10am. Shoes on. Neck warmer, gloves, extra layer. Out the door and off I go, slowly, easing myself in. Coach bennett is telling me about fear and fearing less. Up the lane, right past the chapel and up towards the footpath. I feel fine. My watch beeps at me for 1k. It seems like an awfully long way to do 4 more and this is the hardest section. The path by the stream rises, taking me up towards the hills. I slow down even further, keeping my breathing easy. If I can get to the top where the path meets the lane the next bit is flat but it’s a long rising haul. I pass a couple of dog walkers who smile and say nice things. I don’t want to walk after that so gently chug on up. It’s ok. If I can do this bit the rest is easier.
The path comes to the lane. Birds are chirping, sparrows hopping in and out of the hedge. That’s it, the hill is done. Along the lane, between the high hedges. The hills rise on my left towards a blue sky. Right by the farm and the lane runs almost imperceptibly down for about a mile. There is never any traffic on this one. I speed up just a little and suddenly I’m running for joy, the wind in my face, heart pumping, breathing easy. Oh this is what I do it for. I haven’t felt like this for weeks.

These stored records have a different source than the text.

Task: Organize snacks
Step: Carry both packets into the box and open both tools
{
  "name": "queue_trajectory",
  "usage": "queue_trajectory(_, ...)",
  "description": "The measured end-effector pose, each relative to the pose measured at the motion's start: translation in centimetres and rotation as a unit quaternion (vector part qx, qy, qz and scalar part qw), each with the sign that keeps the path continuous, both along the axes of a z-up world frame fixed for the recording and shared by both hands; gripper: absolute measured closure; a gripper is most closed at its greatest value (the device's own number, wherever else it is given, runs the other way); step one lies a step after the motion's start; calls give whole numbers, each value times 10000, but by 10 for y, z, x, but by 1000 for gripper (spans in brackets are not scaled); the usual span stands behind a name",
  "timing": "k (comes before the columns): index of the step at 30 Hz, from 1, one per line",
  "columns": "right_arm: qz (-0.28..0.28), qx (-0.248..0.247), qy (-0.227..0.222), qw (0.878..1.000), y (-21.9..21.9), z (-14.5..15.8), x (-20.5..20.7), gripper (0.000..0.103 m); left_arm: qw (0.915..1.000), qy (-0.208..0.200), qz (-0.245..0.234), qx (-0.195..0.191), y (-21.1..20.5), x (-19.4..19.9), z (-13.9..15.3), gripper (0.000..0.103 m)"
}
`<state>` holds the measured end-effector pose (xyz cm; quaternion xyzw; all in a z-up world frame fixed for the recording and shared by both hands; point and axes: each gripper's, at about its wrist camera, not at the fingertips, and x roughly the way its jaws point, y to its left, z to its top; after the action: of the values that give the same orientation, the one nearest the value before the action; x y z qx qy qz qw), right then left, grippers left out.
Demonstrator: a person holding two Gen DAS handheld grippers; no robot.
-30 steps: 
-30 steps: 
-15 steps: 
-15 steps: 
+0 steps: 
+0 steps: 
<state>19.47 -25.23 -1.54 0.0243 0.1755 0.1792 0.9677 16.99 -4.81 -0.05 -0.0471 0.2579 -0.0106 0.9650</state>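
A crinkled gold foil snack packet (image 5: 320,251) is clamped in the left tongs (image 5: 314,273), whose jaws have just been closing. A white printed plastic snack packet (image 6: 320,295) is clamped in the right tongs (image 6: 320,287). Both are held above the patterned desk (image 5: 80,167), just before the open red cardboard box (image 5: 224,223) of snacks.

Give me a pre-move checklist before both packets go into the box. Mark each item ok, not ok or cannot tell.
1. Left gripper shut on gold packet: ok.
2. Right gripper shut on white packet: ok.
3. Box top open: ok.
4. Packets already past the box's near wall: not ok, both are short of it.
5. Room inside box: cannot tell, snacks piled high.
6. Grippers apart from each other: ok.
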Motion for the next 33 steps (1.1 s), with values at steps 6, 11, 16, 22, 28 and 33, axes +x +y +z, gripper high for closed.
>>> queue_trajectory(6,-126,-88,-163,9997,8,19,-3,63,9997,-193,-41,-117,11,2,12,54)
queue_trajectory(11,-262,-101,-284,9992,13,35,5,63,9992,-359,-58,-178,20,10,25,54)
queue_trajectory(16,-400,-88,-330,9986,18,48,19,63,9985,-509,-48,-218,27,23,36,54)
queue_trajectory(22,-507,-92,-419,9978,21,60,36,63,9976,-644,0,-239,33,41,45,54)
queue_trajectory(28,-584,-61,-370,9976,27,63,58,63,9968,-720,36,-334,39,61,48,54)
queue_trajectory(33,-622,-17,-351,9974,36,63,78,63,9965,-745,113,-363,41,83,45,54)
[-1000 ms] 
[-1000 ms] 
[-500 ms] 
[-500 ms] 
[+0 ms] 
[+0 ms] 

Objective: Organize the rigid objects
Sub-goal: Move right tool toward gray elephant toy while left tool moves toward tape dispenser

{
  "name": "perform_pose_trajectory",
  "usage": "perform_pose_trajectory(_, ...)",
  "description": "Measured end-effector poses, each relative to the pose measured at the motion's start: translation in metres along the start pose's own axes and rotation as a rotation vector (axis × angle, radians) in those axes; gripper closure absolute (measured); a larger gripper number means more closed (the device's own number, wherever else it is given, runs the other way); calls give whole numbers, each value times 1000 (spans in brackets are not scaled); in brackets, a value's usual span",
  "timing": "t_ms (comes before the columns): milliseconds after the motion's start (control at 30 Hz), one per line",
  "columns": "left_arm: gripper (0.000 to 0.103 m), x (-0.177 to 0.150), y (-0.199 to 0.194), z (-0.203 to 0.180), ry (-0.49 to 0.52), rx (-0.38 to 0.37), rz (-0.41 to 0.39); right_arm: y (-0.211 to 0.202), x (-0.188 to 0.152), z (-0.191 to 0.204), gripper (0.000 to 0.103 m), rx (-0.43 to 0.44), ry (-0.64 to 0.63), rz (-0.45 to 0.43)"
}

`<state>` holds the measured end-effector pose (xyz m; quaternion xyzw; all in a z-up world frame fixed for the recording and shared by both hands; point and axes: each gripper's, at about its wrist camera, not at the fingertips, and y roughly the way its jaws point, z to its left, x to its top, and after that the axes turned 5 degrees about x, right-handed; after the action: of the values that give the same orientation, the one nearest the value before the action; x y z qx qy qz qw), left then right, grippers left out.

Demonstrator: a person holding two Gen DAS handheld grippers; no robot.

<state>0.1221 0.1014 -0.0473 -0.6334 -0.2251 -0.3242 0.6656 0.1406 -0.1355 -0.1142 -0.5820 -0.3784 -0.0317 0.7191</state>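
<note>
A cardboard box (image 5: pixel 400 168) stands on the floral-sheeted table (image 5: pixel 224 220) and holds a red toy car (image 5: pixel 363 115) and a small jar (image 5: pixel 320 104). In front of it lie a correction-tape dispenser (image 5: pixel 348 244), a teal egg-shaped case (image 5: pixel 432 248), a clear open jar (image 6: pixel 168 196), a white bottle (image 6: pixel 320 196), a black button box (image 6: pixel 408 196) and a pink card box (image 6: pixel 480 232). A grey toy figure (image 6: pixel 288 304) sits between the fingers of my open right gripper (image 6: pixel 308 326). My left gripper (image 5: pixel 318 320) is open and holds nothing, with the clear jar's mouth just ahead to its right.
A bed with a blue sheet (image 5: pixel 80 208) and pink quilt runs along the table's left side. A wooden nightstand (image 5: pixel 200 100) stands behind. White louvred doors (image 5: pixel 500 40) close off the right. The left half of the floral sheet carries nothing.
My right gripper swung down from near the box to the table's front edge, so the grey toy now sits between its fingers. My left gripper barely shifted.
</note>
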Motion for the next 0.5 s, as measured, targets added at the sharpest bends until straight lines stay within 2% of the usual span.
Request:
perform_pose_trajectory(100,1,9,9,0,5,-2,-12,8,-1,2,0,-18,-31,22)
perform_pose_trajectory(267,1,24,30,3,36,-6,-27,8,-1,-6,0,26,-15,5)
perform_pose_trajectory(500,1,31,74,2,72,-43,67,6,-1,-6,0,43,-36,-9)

End of the lane and turn for home. This is harder, some more uphill but some level too and I know I can do it now. Doesn’t matter if it’s slow. I’ve got this.
And home, face red, out of puff but by the time Ian brings me a glass of water my breathing has settled again. My watch says that, at 50 minutes , it is 2 minutes slower than the last time I did 5k. I really don’t mind at all about time or speed. That’s for another day, or maybe I’ll never care. I did it. I’m back.